> **TASK PROMPT**:
Look below for the line holding "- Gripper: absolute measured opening" and the line holding "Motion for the". Repeat those two and everything between, exactly.

> **INPUT FOR THIS TASK**:
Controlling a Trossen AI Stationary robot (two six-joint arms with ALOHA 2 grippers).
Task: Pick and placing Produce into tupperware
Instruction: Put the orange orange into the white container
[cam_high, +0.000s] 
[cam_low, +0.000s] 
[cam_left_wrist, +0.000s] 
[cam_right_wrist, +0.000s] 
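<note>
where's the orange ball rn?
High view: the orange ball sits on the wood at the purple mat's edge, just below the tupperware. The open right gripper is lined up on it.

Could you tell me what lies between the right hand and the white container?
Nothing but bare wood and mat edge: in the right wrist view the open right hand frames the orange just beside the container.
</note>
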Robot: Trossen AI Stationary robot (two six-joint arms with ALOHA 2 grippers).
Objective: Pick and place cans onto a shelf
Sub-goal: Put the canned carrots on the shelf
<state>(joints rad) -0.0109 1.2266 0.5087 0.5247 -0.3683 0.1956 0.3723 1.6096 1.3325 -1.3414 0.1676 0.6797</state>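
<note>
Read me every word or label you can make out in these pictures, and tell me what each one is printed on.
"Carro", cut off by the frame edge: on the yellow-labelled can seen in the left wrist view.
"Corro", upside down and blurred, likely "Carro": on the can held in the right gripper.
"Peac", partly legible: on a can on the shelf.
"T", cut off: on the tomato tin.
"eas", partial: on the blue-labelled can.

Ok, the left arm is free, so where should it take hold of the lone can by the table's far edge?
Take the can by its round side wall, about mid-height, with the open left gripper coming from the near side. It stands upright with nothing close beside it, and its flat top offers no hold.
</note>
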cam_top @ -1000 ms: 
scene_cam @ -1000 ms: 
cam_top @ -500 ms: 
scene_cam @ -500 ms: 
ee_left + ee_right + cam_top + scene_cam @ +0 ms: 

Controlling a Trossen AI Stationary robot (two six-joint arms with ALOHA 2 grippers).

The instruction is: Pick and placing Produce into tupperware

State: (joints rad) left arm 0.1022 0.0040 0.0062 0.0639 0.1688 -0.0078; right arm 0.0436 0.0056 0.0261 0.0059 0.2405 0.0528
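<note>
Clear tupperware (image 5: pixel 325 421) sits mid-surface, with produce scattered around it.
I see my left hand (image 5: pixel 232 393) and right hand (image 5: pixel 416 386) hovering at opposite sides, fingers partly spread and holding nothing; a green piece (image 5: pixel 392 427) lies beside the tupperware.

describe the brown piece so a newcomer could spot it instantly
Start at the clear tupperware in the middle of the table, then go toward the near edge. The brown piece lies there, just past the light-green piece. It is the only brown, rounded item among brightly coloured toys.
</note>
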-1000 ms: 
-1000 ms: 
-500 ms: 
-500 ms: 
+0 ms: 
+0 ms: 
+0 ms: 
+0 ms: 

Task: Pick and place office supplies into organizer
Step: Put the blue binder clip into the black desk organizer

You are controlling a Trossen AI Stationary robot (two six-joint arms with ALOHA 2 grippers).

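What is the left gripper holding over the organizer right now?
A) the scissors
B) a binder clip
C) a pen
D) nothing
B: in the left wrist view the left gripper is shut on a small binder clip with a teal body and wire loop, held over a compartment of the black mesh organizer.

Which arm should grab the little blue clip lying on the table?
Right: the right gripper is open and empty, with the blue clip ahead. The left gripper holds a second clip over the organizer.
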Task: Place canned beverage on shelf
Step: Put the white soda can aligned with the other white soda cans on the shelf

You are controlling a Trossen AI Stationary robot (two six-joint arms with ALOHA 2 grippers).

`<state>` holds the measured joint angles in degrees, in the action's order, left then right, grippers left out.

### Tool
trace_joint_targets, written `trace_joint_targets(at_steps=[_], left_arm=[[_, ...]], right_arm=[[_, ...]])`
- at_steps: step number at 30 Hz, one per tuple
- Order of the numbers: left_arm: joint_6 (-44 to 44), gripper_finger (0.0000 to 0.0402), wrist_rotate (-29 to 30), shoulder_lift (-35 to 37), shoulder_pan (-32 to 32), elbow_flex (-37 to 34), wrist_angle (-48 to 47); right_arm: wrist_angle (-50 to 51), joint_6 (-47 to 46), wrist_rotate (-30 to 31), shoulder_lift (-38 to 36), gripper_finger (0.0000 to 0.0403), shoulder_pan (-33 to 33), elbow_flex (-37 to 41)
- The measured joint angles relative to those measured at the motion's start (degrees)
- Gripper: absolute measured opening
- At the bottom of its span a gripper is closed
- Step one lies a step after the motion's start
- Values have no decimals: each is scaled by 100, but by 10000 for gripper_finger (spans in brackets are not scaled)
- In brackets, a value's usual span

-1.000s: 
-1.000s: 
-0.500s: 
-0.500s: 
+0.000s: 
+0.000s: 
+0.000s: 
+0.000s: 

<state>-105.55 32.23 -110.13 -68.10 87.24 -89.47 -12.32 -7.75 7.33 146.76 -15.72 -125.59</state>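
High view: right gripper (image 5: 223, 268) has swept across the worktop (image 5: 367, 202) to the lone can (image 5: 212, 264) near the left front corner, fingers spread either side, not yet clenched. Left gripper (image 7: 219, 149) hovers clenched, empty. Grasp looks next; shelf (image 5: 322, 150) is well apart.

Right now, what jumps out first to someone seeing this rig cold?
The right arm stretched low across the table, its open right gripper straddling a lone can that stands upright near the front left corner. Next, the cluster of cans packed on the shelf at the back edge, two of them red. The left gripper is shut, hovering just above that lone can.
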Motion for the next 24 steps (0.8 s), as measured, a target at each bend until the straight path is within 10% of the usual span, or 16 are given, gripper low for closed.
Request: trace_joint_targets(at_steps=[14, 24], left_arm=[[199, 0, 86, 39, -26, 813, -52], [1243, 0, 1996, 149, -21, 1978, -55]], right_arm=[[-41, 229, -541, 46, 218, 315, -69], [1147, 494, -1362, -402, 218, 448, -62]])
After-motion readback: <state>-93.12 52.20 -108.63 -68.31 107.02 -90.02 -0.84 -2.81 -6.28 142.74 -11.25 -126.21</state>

> **RESPONSE TO THE EXERCISE**:
- Gripper: absolute measured opening
- At the bottom of its span a gripper is closed
- Step one lies a step after the motion's start
- Values have no decimals: each is scaled by 100, but by 10000 for gripper_finger (spans in brackets are not scaled)
- In brackets, a value's usual span

-1.000s: 
-1.000s: 
-0.500s: 
-0.500s: 
+0.000s: 
+0.000s: 
+0.000s: 
+0.000s: 

<state>-105.55 32.23 -110.13 -68.10 87.24 -89.47 -12.32 -7.75 7.33 146.76 -15.72 -125.59</state>
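High view: right gripper (image 5: 223, 268) has swept across the worktop (image 5: 367, 202) to the lone can (image 5: 212, 264) near the left front corner, fingers spread either side, not yet clenched. Left gripper (image 7: 219, 149) hovers clenched, empty. Grasp looks next; shelf (image 5: 322, 150) is well apart.

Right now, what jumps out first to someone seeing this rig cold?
The right arm stretched low across the table, its open right gripper straddling a lone can that stands upright near the front left corner. Next, the cluster of cans packed on the shelf at the back edge, two of them red. The left gripper is shut, hovering just above that lone can.
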Motion for the next 24 steps (0.8 s), as measured, a target at each bend until the straight path is within 10% of the usual span, or 16 are given, gripper low for closed.

No additional output is expected for this exercise.